Eyre Coote (1726–1783)

Eyre Coote, olieverfportret door Henry Robert Morland, rond 1763.

Sir Eyre Coote (Limerick, 1726 - Madras, 28 april 1783) was een Iers militair die de British Army aanvoerde in India. Zijn overwinning op de Fransen in de Slag bij Wandiwash vormde een keerpunt in de Brits-Franse strijd om koloniale invloed in het zuiden van India.

Levensloop

Eyre Coote was de zoon van de priester Chidley Coote en diens vrouw Jane Evans. Als militair diende hij eerst in het 27e infanterieregiment van de British Army, om zijn eerste veldervaring op te doen tijdens de jakobitische opstand van 1745. Later werd hij als Captain (kapitein) aan het 31e regiment toegevoegd, het eerste reguliere Britse regiment dat naar India werd uitgezonden. Het regiment was gelegerd in Madras (het tegenwoordige Chennai) maar werd in 1756 ingezet om Calcutta te heroveren, toen deze Britse handelskolonie door de nawab van Bengalen was ingenomen. De herovering van Calcutta, in januari 1757, kostte weinig moeite, maar Coote kwam tijdens de veldtocht in aanvaring met bevelhebber Robert Clive. Dit was het begin van een levenslange vijandschap tussen de twee heren. Coote werd desondanks voor zijn inzet beloond met een promotie tot Major (majoor).

Coote diende onder Clive tijdens de Slag bij Plassey, waarin de nawab van Bengalen definitief werd verslagen en het Britse gezag over het gebied gevestigd werd. Na afloop van de slag voerde Coote een campagne tegen de Franse bondgenoten van de nawab. Hij werd beloond met een promotie tot luitenant-kolonel. De veldtocht had echter zijn gezondheid aangetast.

Tekening van het monument voor Coote in Westminster Abbey.

In 1759 voerde Coote het Britse leger aan tegen de Fransen in de Carnatic. Nadat de Fransen het beleg van Madras hadden moeten opgeven versloeg Coote het leger van de Franse generaal Lally in januari 1760 tijdens de beslissende slag bij Wandiwash. Kort daarna werd Coote het opperbevel van de Britse strijdkrachten in Bengalen toevertrouwd. Hij keerde in 1762 terug naar Ierland en ontving in 1777 de orde van het Bad voor zijn verdiensten. In 1768 werd hij verkozen in het parlement van Groot-Brittannië. In 1769 trouwde hij met een dochter van Charles Hutchinson, de gouverneur van St. Helena. Het paar kreeg geen kinderen.

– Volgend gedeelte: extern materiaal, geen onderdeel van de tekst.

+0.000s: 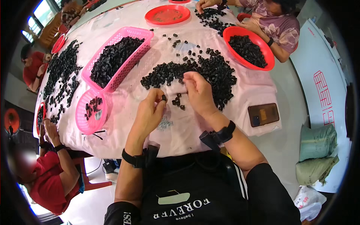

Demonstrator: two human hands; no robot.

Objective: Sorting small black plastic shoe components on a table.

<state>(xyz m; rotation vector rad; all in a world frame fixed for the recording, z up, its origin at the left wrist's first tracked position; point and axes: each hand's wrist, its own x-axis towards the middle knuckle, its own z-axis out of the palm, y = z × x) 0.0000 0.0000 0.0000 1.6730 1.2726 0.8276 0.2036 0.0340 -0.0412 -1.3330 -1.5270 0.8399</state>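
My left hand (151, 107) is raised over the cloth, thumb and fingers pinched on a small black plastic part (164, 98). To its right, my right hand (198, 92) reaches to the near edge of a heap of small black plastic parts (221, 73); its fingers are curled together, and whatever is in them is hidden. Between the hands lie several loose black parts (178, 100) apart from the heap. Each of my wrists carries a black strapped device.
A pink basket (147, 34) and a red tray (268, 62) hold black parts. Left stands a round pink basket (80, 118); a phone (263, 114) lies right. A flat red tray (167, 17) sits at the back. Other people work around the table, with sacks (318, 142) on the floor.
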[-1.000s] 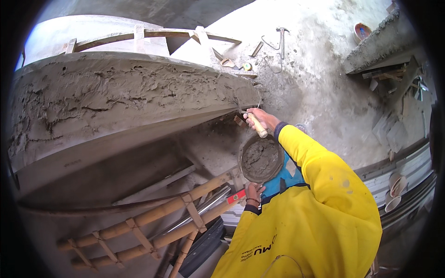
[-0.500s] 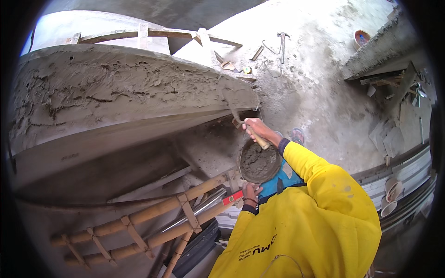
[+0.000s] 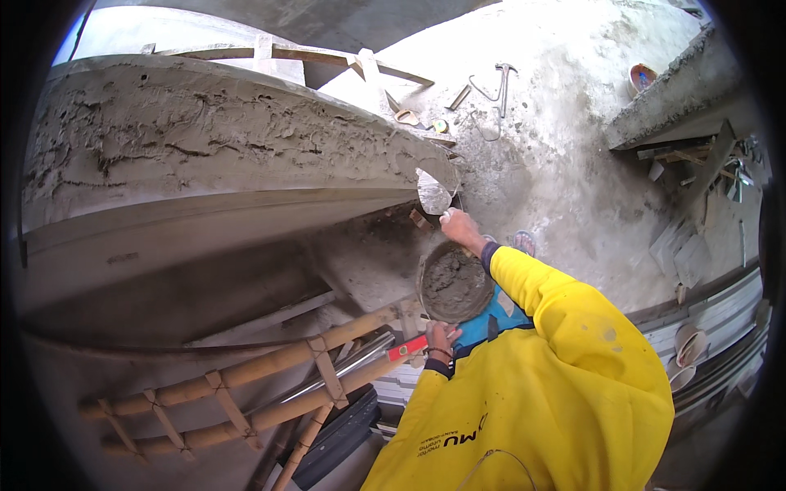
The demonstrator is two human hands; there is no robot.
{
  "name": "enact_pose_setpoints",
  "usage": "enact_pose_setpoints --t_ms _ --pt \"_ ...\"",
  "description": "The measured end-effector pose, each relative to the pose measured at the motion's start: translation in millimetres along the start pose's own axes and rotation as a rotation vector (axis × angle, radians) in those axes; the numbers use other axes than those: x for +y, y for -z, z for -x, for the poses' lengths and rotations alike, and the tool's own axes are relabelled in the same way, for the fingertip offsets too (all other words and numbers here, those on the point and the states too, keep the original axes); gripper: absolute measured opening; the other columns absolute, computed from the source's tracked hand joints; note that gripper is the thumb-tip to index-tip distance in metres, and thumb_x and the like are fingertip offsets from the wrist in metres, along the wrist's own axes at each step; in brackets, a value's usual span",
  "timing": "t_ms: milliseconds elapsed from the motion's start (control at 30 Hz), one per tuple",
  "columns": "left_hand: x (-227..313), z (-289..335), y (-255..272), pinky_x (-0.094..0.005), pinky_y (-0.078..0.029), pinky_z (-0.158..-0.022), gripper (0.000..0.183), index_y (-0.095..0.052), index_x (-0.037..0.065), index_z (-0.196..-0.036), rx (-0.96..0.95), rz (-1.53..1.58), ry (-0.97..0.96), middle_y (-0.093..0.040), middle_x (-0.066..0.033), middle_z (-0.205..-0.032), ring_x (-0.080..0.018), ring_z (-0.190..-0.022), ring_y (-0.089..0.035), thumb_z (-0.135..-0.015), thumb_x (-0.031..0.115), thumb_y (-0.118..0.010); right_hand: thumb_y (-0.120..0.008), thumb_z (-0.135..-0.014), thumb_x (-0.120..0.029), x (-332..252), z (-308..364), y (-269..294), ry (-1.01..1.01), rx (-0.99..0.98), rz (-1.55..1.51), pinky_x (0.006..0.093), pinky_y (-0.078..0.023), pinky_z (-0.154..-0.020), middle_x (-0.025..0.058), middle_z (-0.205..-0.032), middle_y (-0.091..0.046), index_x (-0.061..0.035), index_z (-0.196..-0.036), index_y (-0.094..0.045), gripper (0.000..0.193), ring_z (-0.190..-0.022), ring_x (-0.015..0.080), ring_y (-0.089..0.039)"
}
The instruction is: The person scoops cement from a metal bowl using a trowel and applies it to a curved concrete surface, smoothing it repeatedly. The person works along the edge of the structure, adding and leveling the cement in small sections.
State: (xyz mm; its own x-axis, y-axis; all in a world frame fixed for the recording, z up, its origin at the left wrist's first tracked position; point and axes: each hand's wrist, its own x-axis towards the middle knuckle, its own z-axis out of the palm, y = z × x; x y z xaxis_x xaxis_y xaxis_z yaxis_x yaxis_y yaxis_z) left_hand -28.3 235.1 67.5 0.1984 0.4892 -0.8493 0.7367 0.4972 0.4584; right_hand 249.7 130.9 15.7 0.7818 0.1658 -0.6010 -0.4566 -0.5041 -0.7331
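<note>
In my right hand point(image 3: 463, 229) is a pointing trowel, its fingers closed round the handle. The trowel's bright metal blade point(image 3: 433, 193) is tilted up beside the end of the mortar-covered beam point(image 3: 246, 147). Just below that hand stands a round bucket point(image 3: 422, 286) with wet grey mortar point(image 3: 455, 282) in it. My left hand point(image 3: 440, 335) is low beside the bucket, fingers curled round the end of a red spirit level point(image 3: 406, 348). The level's far end is hidden by the hand.
A bamboo ladder point(image 3: 278, 413) slants across the lower left. Beyond the beam, a hammer point(image 3: 503, 86) and a tape measure point(image 3: 440, 126) lie on the pale floor. An orange-rimmed bucket point(image 3: 642, 78) stands by the rough ledge point(image 3: 663, 90) at far right.
The trowel blade has turned from nearly edge-on at the beam to showing its bright flat face. My right hand has turned with it and shifted slightly. The left hand stays by the level.
</note>
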Motion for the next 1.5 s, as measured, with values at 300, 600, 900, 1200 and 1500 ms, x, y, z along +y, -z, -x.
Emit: enact_pose_setpoints --t_ms 300,600,900,1200,1500 --pt "7.4 -12.4 -9.5 -0.0463 -0.060 -0.070 0.019 -0.050 0.002 -0.101 -0.026 0.041 -0.024 -0.055 -0.0164 -0.101 -0.0373 -0.087 -0.066 -0.083 0.009 -0.050 -0.054 -0.093 -0.033 -40.1 51.7 30.5 0.259 0.143 -0.022 0.0568 -0.048 -0.079 0.0260 -0.094 -0.067 -0.0054 -0.104 -0.056 0.030 -0.094 0.0476 -0.063" --pt "8.4 -19.4 -14.5 -0.0418 -0.062 -0.064 0.021 -0.046 0.004 -0.103 -0.069 0.079 -0.026 -0.055 -0.0163 -0.099 -0.0325 -0.085 -0.065 -0.084 0.009 -0.051 -0.053 -0.094 -0.024 -37.2 138.3 96.7 0.703 0.353 0.029 0.0538 -0.050 -0.072 0.0202 -0.104 -0.059 -0.0050 -0.113 -0.053 0.027 -0.094 0.0459 -0.060" --pt "18.8 -4.8 -44.3 -0.0352 -0.053 -0.063 0.017 -0.045 0.007 -0.093 -0.057 -0.037 -0.238 -0.049 -0.0083 -0.085 -0.0218 -0.066 -0.055 -0.079 0.006 -0.054 -0.056 -0.084 -0.014 79.7 144.6 122.7 0.585 0.039 0.902 0.0449 -0.053 -0.062 0.0141 -0.083 -0.065 -0.0063 -0.112 -0.055 0.029 -0.070 0.0328 -0.068" --pt "-9.3 -6.2 -60.9 -0.0330 -0.050 -0.054 0.016 -0.049 0.001 -0.090 -0.019 -0.066 -0.395 -0.055 -0.0090 -0.074 -0.0204 -0.061 -0.059 -0.079 0.010 -0.054 -0.057 -0.082 -0.016 85.8 99.3 73.2 0.591 -0.170 1.059 0.0405 -0.055 -0.066 0.0162 -0.082 -0.072 -0.0077 -0.081 -0.071 0.016 -0.080 0.0301 -0.072" --pt "-17.4 -16.0 -53.9 -0.0292 -0.052 -0.057 0.022 -0.051 -0.001 -0.102 -0.029 -0.264 -0.473 -0.060 -0.0101 -0.085 -0.0165 -0.067 -0.060 -0.080 0.002 -0.050 -0.061 -0.079 -0.017 20.4 157.0 99.0 0.613 -0.270 0.972 0.0447 -0.055 -0.066 0.0182 -0.077 -0.068 -0.0049 -0.076 -0.064 0.013 -0.076 0.0349 -0.069"
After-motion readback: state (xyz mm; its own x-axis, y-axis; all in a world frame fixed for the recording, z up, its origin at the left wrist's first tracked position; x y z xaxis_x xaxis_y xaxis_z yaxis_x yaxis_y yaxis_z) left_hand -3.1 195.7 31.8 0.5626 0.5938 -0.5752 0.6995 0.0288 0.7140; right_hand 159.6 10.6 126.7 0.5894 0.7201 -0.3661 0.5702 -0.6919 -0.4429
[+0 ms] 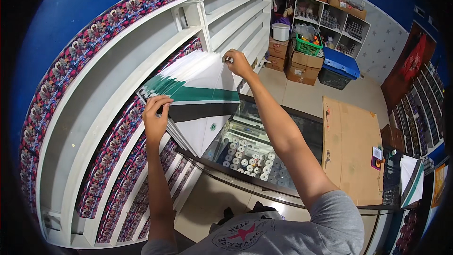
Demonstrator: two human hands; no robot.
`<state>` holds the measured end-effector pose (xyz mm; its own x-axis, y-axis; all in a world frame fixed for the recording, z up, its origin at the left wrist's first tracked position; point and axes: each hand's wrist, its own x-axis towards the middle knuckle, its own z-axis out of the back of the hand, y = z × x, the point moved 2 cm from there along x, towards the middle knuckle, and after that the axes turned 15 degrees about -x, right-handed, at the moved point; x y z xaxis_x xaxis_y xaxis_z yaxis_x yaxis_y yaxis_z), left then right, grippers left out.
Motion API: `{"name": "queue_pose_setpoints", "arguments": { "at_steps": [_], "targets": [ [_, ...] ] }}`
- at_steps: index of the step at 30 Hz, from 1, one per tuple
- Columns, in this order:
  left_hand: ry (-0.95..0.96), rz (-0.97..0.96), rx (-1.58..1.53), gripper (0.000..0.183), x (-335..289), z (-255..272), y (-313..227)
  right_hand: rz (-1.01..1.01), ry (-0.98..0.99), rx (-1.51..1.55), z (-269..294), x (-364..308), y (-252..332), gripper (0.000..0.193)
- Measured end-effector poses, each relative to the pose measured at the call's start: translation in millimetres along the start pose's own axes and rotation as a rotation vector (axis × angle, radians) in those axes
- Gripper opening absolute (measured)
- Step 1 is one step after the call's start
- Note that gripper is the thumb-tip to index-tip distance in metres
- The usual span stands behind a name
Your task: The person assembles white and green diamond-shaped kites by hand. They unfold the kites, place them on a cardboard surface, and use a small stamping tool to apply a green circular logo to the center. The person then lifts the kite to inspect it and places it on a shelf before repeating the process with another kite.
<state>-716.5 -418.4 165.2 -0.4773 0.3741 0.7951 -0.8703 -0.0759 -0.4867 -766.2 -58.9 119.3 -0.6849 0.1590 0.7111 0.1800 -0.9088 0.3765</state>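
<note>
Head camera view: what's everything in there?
Sheet stack: one, white-green-black, centre-left
Other sheet: one, same colours, far right
Shelving: one, white, left
Patterned boxes: many, pink-black, left
Glass case: one, dark, centre
Rolls: many, white, inside case
Cardboard panel: one, brown, right
Cartons: several, brown, back
Cubby shelf: one, white, back
Basket: one, green, back
Tub: one, white, back
Bin: one, black-blue, back
Shirt: one, grey, bottom
Left grip: one, bare, stack's left edge
Right grip: one, bare, stack's upper right
</note>
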Motion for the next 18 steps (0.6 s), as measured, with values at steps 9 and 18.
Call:
{"name": "queue_pose_setpoints", "arguments": {
  "at_steps": [9, 18],
  "targets": [
    [0.032, -0.039, 0.055, 0.009, 4, -5, 1, 0.014, -0.018, -0.034, 1, 3, -4, 0.017],
    [0.058, -0.015, 0.247, 0.012, -4, -5, 6, -0.023, -0.011, -0.103, 7, -14, -3, 0.020]
  ]
}}
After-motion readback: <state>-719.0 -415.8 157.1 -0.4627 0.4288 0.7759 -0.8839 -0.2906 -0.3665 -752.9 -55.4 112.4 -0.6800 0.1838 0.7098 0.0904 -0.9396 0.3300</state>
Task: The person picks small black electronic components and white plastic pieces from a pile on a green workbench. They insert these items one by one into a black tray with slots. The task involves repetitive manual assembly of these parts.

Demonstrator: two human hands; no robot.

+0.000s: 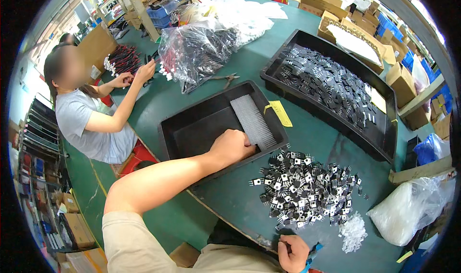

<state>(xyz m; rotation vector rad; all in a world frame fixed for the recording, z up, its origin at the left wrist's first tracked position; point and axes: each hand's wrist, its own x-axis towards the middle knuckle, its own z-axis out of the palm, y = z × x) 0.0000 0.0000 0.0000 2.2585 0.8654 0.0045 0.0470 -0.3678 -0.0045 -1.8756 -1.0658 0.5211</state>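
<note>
Head view, green table [307,133]: it extends in front of both hands.
Large black tray [331,119]: farther away, ahead and right of the left hand, with many flat black parts [331,80] in it.
Small black tray [197,133]: around the left hand, which is inside, close to the near wall.
Loose pile [307,189]: ahead of the right hand, black pieces with metal legs.
Ribbed grey row [252,121]: in the small tray, its near end just at the left fingertips.
Left hand [233,145]: fingers bent downward; if they hold something, I cannot tell.
Right hand [293,254]: at the table edge, fingers curled loosely; what is inside, I cannot tell.
White heap [354,232]: right of the right hand, small pieces.
Pliers [224,78]: beyond the left hand, outside the tray.
</note>
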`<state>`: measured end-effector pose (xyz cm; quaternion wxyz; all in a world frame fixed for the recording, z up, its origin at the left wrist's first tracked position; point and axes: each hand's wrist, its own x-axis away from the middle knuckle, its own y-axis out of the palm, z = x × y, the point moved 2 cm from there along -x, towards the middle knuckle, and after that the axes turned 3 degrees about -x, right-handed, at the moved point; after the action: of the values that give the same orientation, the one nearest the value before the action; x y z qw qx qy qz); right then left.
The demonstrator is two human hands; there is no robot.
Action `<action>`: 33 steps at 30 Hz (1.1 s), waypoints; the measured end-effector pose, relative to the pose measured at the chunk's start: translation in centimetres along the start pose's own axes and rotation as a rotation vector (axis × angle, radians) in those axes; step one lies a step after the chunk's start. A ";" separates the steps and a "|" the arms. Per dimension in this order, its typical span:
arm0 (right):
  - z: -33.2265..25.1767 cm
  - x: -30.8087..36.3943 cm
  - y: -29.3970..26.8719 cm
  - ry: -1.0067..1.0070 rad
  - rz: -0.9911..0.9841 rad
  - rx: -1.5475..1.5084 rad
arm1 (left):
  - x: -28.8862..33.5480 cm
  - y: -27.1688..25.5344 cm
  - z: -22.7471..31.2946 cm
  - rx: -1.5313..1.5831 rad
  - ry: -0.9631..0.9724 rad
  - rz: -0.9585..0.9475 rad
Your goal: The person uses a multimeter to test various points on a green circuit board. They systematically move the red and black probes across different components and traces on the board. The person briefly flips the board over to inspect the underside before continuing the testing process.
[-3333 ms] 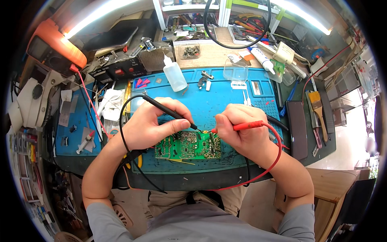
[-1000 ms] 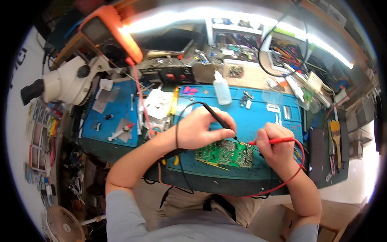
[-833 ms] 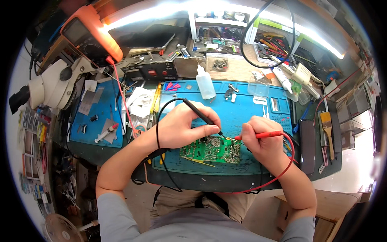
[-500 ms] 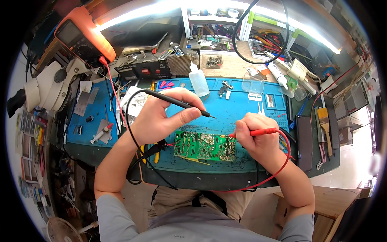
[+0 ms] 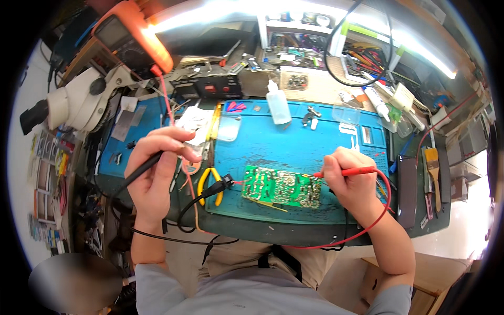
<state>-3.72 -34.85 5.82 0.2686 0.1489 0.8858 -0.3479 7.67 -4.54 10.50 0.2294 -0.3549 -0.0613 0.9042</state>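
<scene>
A green circuit board (image 5: 278, 186) lies solder side up on the blue work mat (image 5: 252, 142). My right hand (image 5: 350, 177) is closed round a red test probe (image 5: 362, 171), its tip at the board's upper right corner; whether it touches cannot be made out. Left of the board, above the bench, my left hand (image 5: 160, 168) grips a black test probe (image 5: 143, 169) between thumb and fingers; its tip is hidden by the fingers. A black cable with a plug (image 5: 218, 186) runs to the board's left end, beside yellow-handled pliers (image 5: 202, 184).
An orange multimeter (image 5: 131, 39) stands at the back left above a white microscope (image 5: 73, 102). A squeeze bottle (image 5: 278, 105) rests at the mat's far edge. A black cable loop (image 5: 327, 52) hangs at the back. A brush (image 5: 432, 170) lies at right.
My left hand has drawn back leftward from above the board with the black probe. The right hand keeps the red probe at the board's corner. The whole view has shifted slightly.
</scene>
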 end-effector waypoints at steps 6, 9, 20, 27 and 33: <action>-0.1 0.1 0.1 0.001 -0.002 0.024 | 5.2 -2.8 -0.3 -0.125 -0.102 0.123; 0.2 0.2 0.2 0.005 0.000 0.019 | 6.1 -1.9 0.1 -0.141 -0.126 0.074; 0.4 0.2 0.1 0.014 -0.007 -0.032 | 11.6 6.3 0.8 -0.339 0.071 -0.063; 0.2 0.1 0.1 0.007 0.006 -0.023 | 11.8 7.2 0.2 -0.406 0.140 0.099; 0.9 0.5 0.2 0.021 0.016 -0.016 | 8.4 4.8 0.2 -0.393 0.087 0.171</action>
<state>-3.74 -35.31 4.91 0.2631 0.1574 0.8902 -0.3371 0.37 -4.89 4.16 0.0807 -0.4356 -0.1959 0.8748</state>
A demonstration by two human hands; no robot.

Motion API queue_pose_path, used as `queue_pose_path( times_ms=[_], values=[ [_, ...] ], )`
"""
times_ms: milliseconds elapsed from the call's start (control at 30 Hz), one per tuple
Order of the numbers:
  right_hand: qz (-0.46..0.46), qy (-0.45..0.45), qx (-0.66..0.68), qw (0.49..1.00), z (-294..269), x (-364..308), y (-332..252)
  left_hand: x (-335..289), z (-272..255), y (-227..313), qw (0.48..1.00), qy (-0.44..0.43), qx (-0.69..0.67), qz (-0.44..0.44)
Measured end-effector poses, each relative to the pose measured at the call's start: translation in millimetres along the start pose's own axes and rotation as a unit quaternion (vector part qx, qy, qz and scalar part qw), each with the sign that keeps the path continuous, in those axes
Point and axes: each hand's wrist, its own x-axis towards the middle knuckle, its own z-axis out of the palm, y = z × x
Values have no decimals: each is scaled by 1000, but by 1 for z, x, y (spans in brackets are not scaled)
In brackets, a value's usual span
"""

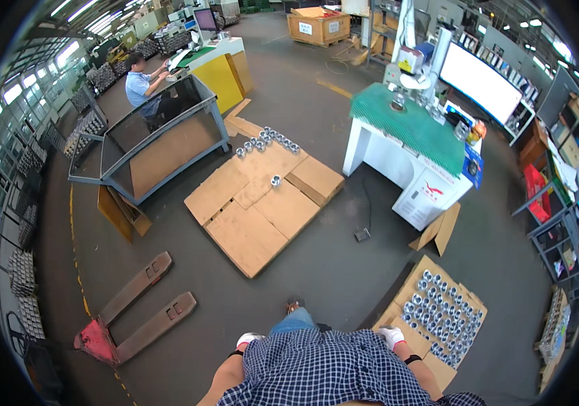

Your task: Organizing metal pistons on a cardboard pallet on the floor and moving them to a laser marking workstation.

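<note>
My left hand [250, 337], in a white glove, hangs beside my body, with its fingers mostly hidden by the checked shirt. On the other side my right hand [391, 335], also gloved in white, is near the edge of a cardboard-covered stack [398, 312]. Its fingers are too small to read, and no held part is visible. Many shiny metal cylindrical parts [438, 314] stand in rows on that stack. Ahead, a low cardboard-topped platform [249, 227] bears one lone metal part [276, 181] and a cluster of similar parts [260, 144] at its far edge.
A white workbench with a green top [404, 128] carries a marking machine [414, 68] and stands front right; a foot pedal [362, 234] lies before it. At left are a red pallet jack [147, 304] and a mesh-sided cart [161, 145]. A co-worker [142, 88] sits behind the cart.
</note>
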Motion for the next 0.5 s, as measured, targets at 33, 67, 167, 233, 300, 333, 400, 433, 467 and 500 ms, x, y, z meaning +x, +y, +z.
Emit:
queue_pose_path(
  times_ms=[33,67,167,233,300,333,400,433,467,500],
  values=[
    [0,15,4,1000,0,10,-8,-5,-37,30,1000,-6,6,13],
    [2,18,13,1000,0,19,-14,-25,-78,64,999,-21,-24,19],
    [16,-35,-106,994,40,1,-92,-23,-118,50,996,37,-34,80],
    [33,-41,-134,990,47,14,-102,-16,-161,79,988,57,-116,82],
    [33,-49,-199,978,48,27,-111,-12,-190,104,975,92,-191,69],
    [11,-40,-236,971,48,38,-112,-8,-199,115,964,106,-234,63],
    [7,-43,-292,955,49,52,-133,9,-200,123,957,119,-259,57],
    [-15,-42,-325,945,42,68,-130,15,-200,133,952,122,-275,60],
    [-18,-68,-341,937,36,87,-128,19,-199,142,952,103,-281,59],
    [-21,-96,-356,929,27,110,-123,22,-194,152,954,82,-282,56]
  ],
)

In 1779 keerde Coote terug naar India om zijn oude functie van opperbevelhebber op te nemen. Hij kon het goed vinden met de Britse gouverneur-generaal, Warren Hastings. Als opperbevelhebber had Coote een zetel in de Calcutta Council, de bestuursraad van Brits-Indië, maar hij koos ervoor alleen bij belangrijke beslissingen aanwezig te zijn. Bij zulke beslissingen gold hij als een bondgenoot van Hastings in diens politieke strijd met Philip Francis.

Coote leidde de Britse strijdkrachten in de tweede oorlog (1780-1784) met het Mysore van sultan Haider Ali en diens opvolger Tipu Sultan. In de slag bij Porto Novo (1 juni 1781) wist hij de sultan een vernietigende nederlaag te bezorgen. Hoewel de veldtocht bijzonder succesvol verliep was deze desastreus voor Cootes gezondheid. Hij overleed in Madras in april 1783, een jaar voor het einde van de oorlog. Er werd een monument voor hem opgericht in de Londense Westminster Abbey.